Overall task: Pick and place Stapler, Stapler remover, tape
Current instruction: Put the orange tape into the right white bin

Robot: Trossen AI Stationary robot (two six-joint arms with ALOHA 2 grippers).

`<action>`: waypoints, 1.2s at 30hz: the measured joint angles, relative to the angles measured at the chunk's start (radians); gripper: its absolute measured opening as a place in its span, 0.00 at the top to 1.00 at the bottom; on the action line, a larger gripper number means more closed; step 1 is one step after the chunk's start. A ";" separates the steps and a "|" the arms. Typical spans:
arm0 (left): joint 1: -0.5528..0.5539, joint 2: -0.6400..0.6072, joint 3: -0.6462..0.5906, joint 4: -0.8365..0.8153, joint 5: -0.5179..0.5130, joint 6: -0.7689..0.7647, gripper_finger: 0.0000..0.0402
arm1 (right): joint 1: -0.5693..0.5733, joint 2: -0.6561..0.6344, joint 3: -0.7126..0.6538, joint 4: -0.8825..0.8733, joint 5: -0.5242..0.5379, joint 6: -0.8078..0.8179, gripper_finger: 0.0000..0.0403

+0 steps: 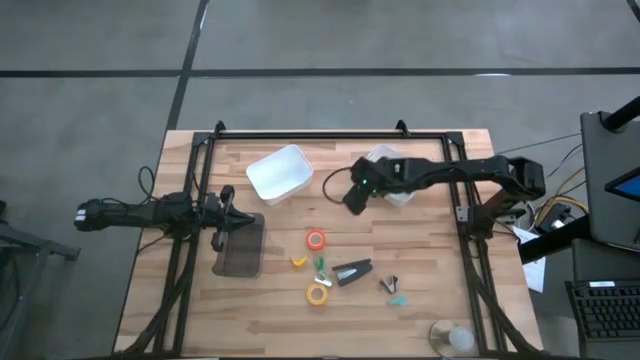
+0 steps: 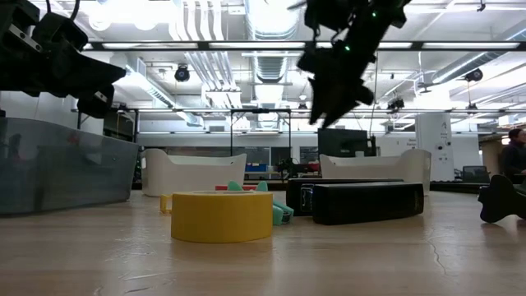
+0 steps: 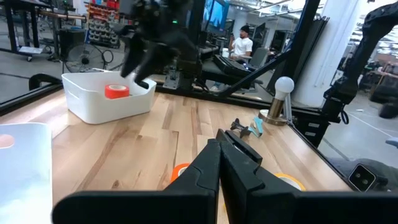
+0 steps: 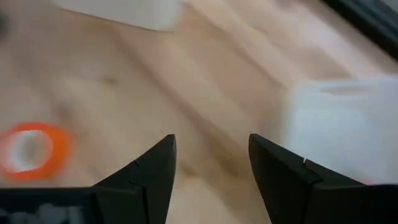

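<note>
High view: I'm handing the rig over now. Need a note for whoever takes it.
Right gripper: open, empty, in the air beside the far white bin.
Left gripper: shut, empty, waiting over the dark bin at the left.
Done: red tape is in that white bin.
Left on the table: orange tape, yellow tape, stapler, and small claw pieces near it.
Green tape: can't tell it apart from the small green bits by the stapler.
</note>
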 joint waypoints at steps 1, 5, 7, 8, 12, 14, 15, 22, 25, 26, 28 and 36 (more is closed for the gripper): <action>0.000 0.000 0.000 0.000 0.000 0.000 0.97 | 0.016 0.010 0.000 0.047 -0.017 -0.008 0.52; 0.000 0.000 0.000 0.000 0.000 0.000 0.97 | 0.067 0.058 0.004 0.161 -0.067 -0.022 0.52; 0.000 0.000 0.000 0.000 0.000 0.000 0.97 | 0.086 0.087 0.014 0.184 -0.081 -0.035 0.51; 0.000 0.000 0.000 0.000 0.000 0.000 0.97 | 0.095 0.104 0.025 0.186 -0.082 -0.038 0.51; 0.000 0.000 0.000 0.000 0.000 0.000 0.97 | 0.130 0.180 0.080 0.189 -0.082 -0.040 0.52; 0.000 0.000 0.000 0.000 0.000 0.000 0.97 | 0.145 0.223 0.114 0.190 -0.082 -0.047 0.52; 0.000 0.000 0.000 0.000 0.000 0.000 0.97 | 0.152 0.246 0.130 0.183 -0.082 -0.057 0.52; 0.000 0.001 0.000 0.000 0.000 0.000 0.97 | 0.169 0.370 0.242 0.143 -0.082 -0.147 0.51; 0.000 0.001 0.000 0.000 0.000 0.000 0.97 | 0.172 0.405 0.267 0.139 -0.082 -0.148 0.51; 0.000 0.001 0.000 0.000 0.000 0.000 0.97 | 0.172 0.416 0.271 0.132 -0.082 -0.150 0.51; 0.000 0.001 0.000 -0.001 0.000 0.000 0.97 | 0.171 0.438 0.276 0.115 -0.082 -0.158 0.52; 0.000 0.001 0.000 -0.001 0.000 0.000 0.97 | 0.170 0.485 0.276 0.119 -0.120 -0.150 0.51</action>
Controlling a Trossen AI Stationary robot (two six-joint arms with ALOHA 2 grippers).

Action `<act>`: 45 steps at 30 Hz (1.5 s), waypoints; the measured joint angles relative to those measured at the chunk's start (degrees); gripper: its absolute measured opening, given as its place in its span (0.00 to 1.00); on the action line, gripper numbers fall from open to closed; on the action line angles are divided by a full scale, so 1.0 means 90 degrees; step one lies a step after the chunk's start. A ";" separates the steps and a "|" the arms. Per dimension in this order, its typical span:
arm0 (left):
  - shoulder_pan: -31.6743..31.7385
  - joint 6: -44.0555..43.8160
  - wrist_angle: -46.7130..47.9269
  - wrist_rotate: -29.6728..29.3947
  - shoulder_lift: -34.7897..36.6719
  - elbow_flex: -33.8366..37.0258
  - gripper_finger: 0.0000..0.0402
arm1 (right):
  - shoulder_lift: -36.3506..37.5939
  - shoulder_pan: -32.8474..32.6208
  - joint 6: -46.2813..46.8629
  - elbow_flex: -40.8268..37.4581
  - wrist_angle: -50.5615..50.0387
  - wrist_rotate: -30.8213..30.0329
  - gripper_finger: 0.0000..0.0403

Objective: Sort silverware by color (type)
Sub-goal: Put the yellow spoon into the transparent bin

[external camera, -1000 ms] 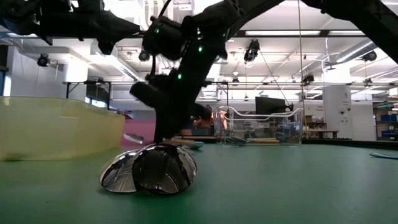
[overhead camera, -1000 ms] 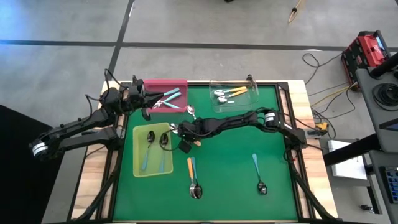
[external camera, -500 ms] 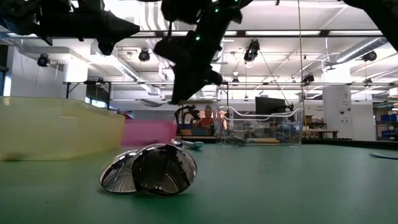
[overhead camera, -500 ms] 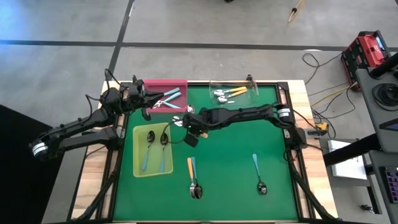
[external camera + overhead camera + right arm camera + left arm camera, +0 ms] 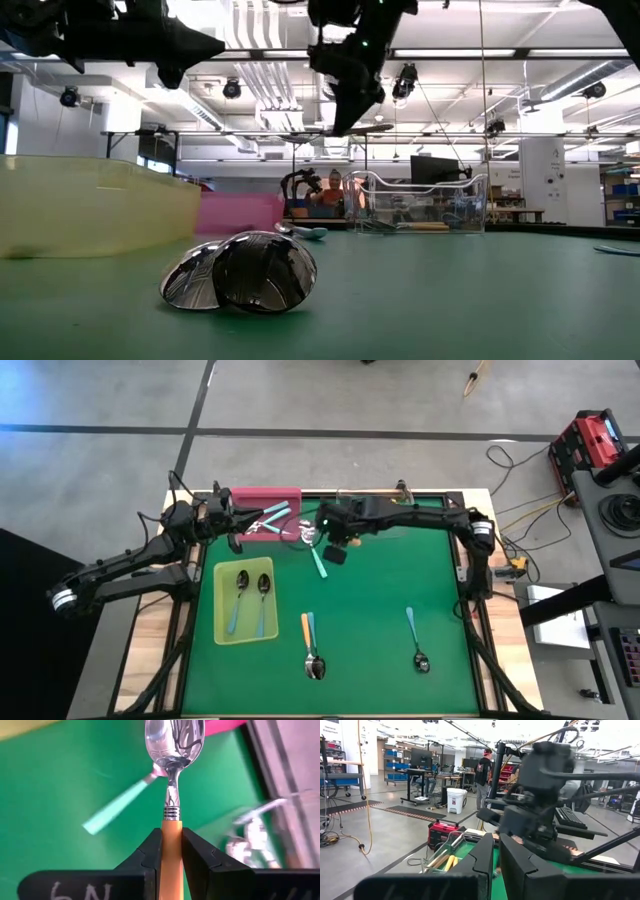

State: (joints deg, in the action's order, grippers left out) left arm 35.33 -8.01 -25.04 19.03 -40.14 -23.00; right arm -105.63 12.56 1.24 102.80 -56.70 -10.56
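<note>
My right gripper [image 5: 331, 542] hangs high over the green mat's far middle, shut on an orange-handled spoon [image 5: 172, 780]. Its shiny bowl [image 5: 174, 737] sticks out past the fingertips. Below it a teal-handled spoon [image 5: 318, 559] lies flat on the mat. An orange and a teal spoon [image 5: 310, 645] lie together near the front, and another teal one [image 5: 415, 638] lies to their right. My left gripper [image 5: 237, 538] waits shut and empty at the pink tray's left end; its fingers also show in the left wrist view [image 5: 496, 857]. My right gripper pinches the spoon's orange handle [image 5: 171, 834] between its two fingers, close to the metal neck. The spoon runs along the fingers, bowl ahead of them. The fingers slant down from above. The spoon is lifted clear of the mat.
A pink tray [image 5: 285, 494] with light-blue spoons stands at the far left. Right of it is a clear tray [image 5: 405, 512], partly under my right arm. A yellow-green tray [image 5: 245, 632] with two spoons sits at the left. In the low view, two spoon bowls [image 5: 240, 272] fill the foreground.
My right gripper has risen from the mat beside the yellow-green tray and gone toward the far edge and the clear tray, rolling its wrist. The orange spoon has come up with it, lifted clear. The teal spoon on the mat has stayed put.
</note>
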 joint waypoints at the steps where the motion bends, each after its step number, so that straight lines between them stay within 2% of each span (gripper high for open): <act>1: 0.0000 0.0001 0.0000 -0.0001 0.0000 0.0000 0.03 | 0.0019 0.0100 -0.0187 0.0000 -0.0067 -0.0001 0.11; 6: 0.0000 0.0002 0.0000 0.0000 0.0000 0.0000 0.03 | 0.0073 0.0581 -0.0868 0.0000 -0.0335 -0.0008 0.11; 16: 0.0002 0.0077 0.0000 -0.0001 0.0000 0.0000 0.03 | 0.0088 0.1575 -0.1399 0.0000 -0.1422 -0.0282 0.11; 25: 0.0002 0.0164 0.0002 -0.0024 0.0000 0.0000 0.03 | 0.0159 0.2144 -0.1544 -0.0001 -0.2430 -0.0348 0.11; 30: 0.0002 0.0170 0.0002 -0.0059 0.0000 0.0000 0.03 | 0.0159 0.2328 -0.1806 -0.0027 -0.2570 -0.0349 0.11; 37: 0.0002 0.0170 0.0002 -0.0062 0.0000 0.0000 0.03 | 0.0140 0.2451 -0.3084 -0.0168 -0.2456 -0.0552 0.11; 45: 0.0002 0.0170 0.0022 -0.0062 -0.0002 0.0000 0.03 | -0.0151 0.2617 -0.3271 -0.0191 -0.2298 -0.0541 0.11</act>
State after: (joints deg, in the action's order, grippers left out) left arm 35.35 -6.48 -24.84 18.48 -40.16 -23.00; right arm -106.99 36.11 -28.21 101.08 -77.38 -15.43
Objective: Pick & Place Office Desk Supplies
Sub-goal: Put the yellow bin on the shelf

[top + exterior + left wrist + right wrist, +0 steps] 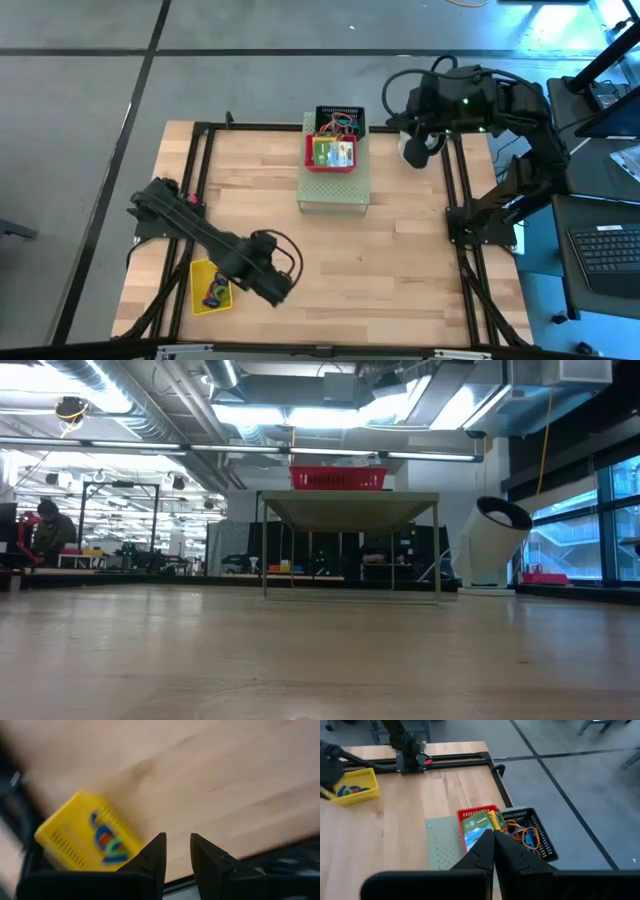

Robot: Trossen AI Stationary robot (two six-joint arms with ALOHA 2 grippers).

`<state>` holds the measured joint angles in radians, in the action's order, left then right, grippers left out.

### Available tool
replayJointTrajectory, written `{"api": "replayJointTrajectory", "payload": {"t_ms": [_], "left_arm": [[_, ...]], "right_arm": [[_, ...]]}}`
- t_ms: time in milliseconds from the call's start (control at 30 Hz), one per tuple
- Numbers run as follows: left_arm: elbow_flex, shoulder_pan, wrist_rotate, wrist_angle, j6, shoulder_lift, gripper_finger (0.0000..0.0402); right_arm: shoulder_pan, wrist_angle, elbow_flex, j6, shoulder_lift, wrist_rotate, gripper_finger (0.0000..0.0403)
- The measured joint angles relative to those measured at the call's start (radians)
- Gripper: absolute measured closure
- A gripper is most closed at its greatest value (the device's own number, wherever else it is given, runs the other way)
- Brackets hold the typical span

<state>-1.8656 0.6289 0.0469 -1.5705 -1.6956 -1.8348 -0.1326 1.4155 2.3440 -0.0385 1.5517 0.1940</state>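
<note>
We see the left gripper [177,851] above the bare wooden table [400,270], its fingers slightly apart and pinching nothing, just beside the yellow basket [207,287] of coloured rubber-band loops [107,840]. The right gripper [493,845], pressed together, hangs over the red basket [331,154] holding the yellow-and-green card boxes [333,151]. We can read no label. Only the low view shows a person [50,532] far behind.
</note>
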Motion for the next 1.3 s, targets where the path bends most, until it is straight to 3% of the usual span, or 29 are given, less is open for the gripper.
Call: {"api": "replayJointTrajectory", "payload": {"t_ms": [100,500,667,900,1300], "left_arm": [[0.123,0.007,-0.097,-0.002,-0.083,0.0,0.032],[0.373,0.099,-0.062,0.086,-0.379,0.118,0.0316],[0.499,0.116,-0.083,0.249,-0.393,0.162,0.028],[0.575,0.116,-0.13,0.306,-0.411,0.172,0.0231],[0.683,0.121,-0.128,0.464,-0.428,0.171,0.0226]], "right_arm": [[0.019,0.001,0.0,-0.007,-0.001,0.001,0.0395],[0.072,0.055,-0.001,-0.03,-0.001,0.008,0.0395],[0.072,0.063,-0.001,-0.042,-0.001,0.012,0.0395],[0.072,0.063,-0.001,-0.048,-0.001,0.011,0.0395],[0.072,0.064,-0.001,-0.048,-0.001,0.008,0.0396]]}}
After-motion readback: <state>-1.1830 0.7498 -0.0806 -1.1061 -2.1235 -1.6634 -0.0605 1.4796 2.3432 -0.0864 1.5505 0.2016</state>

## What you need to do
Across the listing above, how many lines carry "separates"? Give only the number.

## Answer section
2